_TO DO_
Going through the listing below, work out how many lines include "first" and give that number by itself.

_STORED DATA_

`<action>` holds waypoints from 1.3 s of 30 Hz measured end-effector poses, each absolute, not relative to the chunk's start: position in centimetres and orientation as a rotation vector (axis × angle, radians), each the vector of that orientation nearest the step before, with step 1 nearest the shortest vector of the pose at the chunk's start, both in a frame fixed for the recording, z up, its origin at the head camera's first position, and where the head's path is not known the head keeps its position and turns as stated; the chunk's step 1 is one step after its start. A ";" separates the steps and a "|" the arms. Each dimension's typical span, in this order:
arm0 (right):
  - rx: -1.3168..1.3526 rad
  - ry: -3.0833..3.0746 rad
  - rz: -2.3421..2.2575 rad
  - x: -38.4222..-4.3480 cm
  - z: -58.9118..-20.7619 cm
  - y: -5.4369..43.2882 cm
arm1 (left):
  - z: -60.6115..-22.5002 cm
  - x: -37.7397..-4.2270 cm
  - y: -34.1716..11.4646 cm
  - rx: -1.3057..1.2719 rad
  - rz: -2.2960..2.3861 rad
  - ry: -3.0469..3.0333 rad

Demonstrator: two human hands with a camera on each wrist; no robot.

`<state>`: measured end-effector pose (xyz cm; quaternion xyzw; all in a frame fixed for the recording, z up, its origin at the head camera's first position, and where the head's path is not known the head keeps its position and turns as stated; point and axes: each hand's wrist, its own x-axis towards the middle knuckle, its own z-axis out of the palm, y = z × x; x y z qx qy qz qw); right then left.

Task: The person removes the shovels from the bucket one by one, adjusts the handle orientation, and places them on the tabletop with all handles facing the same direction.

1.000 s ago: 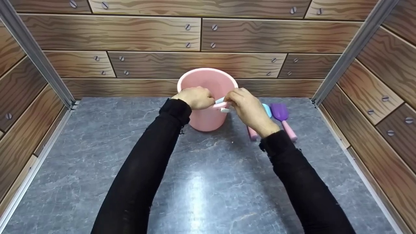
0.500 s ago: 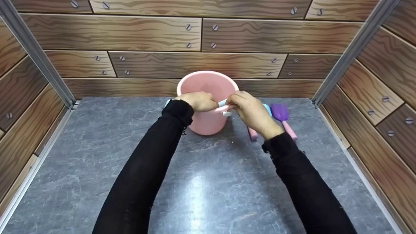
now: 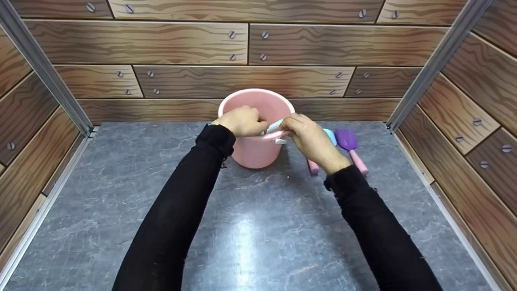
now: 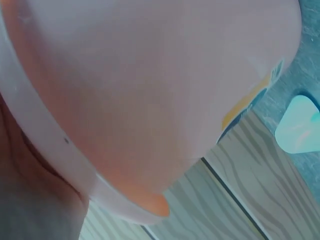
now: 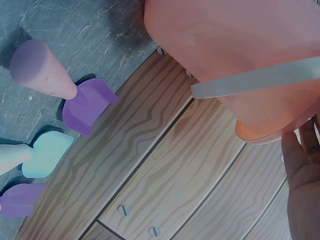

_SOLUTION FOR THIS EXERCISE_
2